Ah, Libo, jeune homme silencieux, comme tu es devenu éloquent, maintenant que tu ne peux plus être un enfant ! Novinha eut l’impression que son chagrin redoublait. Elle fut obligée de regarder ailleurs, n’importe où…
Et, ce faisant, elle croisa le regard de la seule personne qui n’avait pas les yeux fixés sur Libo. L’homme était très grand, mais très jeune – plus jeune qu’elle, constata-t-elle, car elle le connaissait : il était élève dans la classe inférieure à la sienne. Elle était allée voir Dona Cristã, un jour, pour le défendre. Il s’appelait Marcão Ribeira, mais on l’appelait toujours Marcão, à cause de sa taille. Grand et bête, disaient ceux qui l’appelaient simplement Cão, mot grossier signifiant : chien. Elle avait lu la colère morne dans ses yeux, et, un jour, elle l’avait vu, poussé à bout, frapper un de ceux qui le tourmentaient. Sa victime avait eu l’épaule dans le plâtre pendant presque un an.
Naturellement, ils accusèrent Marcão d’avoir frappé sans provocation… De tout temps, les tortionnaires ont rejeté la faute sur la victime, surtout si elle se défend. Mais Novinha ne faisait pas partie du groupe d’enfants – elle était aussi isolée que Marcão, mais pas aussi démunie, de sorte qu’aucune fidélité ne pouvait l’empêcher de dire la vérité. Elle estima que cela faisait partie de son entraînement pour devenir Porte-Parole des piggies. Marcão, en lui-même, ne signifiait rien pour elle. Elle n’imaginait pas que l’incident puisse compter pour lui, qu’elle puisse devenir à ses yeux la seule personne ayant jamais pris son parti dans la guerre qui l’opposait continuellement aux autres enfants. Elle ne l’avait pas vu, n’avait même pas pensé à lui, depuis qu’elle était devenue xénobiologiste.
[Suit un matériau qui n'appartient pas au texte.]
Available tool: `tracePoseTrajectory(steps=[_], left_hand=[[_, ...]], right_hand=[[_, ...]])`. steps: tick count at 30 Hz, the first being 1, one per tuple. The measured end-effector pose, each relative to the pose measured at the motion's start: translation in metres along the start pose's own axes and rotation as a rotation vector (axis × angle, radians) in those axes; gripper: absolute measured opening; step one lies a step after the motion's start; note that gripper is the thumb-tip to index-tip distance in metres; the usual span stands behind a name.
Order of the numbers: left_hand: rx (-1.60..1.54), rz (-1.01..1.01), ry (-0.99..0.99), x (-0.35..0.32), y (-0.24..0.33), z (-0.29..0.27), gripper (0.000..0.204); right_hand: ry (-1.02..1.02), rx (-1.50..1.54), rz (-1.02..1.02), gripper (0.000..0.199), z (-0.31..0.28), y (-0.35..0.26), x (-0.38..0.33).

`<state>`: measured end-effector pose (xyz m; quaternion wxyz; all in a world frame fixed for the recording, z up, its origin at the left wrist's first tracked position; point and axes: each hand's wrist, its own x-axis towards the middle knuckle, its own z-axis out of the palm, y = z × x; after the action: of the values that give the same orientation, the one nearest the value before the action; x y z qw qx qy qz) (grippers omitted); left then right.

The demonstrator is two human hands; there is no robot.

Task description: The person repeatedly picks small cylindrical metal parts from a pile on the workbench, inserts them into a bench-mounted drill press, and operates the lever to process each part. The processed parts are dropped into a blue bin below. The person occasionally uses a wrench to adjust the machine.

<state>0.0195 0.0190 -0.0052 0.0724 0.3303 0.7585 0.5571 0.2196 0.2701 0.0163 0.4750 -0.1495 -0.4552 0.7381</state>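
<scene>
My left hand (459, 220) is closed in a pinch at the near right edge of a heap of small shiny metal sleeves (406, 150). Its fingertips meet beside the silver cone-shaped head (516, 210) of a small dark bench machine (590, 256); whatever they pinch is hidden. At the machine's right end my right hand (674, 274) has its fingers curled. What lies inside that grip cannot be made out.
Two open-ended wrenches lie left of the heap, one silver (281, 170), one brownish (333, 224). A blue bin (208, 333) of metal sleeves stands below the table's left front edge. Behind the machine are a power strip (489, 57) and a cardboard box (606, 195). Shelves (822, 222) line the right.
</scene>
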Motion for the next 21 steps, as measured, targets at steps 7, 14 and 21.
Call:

Et il était là, couvert de la boue de l’endroit où Pipo était mort, son visage paraissant plus hanté et bestial que jamais, avec ses cheveux collés par la pluie et la sueur qui luisait sur sa peau. Et qu’est-ce qu’il regardait ? Il n’avait d’yeux que pour elle, même lorsqu’elle le fixa sans se cacher. Pourquoi me regardes-tu ? demanda-t-elle intérieurement. Parce que j’ai faim, répondirent ses yeux d’animal. Mais non, non, c’était sa peur à elle, c’était sa vision des piggies sanguinaires. Marcão ne signifie rien pour moi et, quoi qu’il en pense, je ne signifie rien pour lui.
Néanmoins, elle eut un éclair d’intuition, pendant un bref instant. Le fait qu’elle ait pris la défense de Marcão signifiait une chose pour lui mais avait un sens totalement différent pour elle ; la différence était telle que ce n’était même pas le même événement. Son esprit relia cela avec le meurtre de Pipo par les piggies, et cette relation lui parut extrêmement importante, susceptible d’expliquer ce qui était arrivé, mais l’idée fut noyée dans les conversations et l’agitation qui se déclenchèrent lorsque l’évêque fit sortir les hommes afin de les conduire au cimetière. On n’utilisait pas de cercueils, du fait que, par respect pour les piggies, on n’abattait pas les arbres, de sorte que le corps de Pipo devait être enterré immédiatement, la cérémonie ne devant toutefois avoir lieu que le lendemain matin, et sans doute plus tard ; de nombreuses personnes tiendraient à assister à la messe de requiem du Zenador. Marcão et les autres sortirent de la pièce, sous la pluie, laissant Novinha et Libo en compagnie des gens qui croyaient avoir des affaires urgentes à régler à la suite de la mort du Zenador. Des inconnus qui se croyaient importants entraient et sortaient, prenant des décisions que Novinha ne comprenait pas et dont Libo ne paraissait pas se soucier.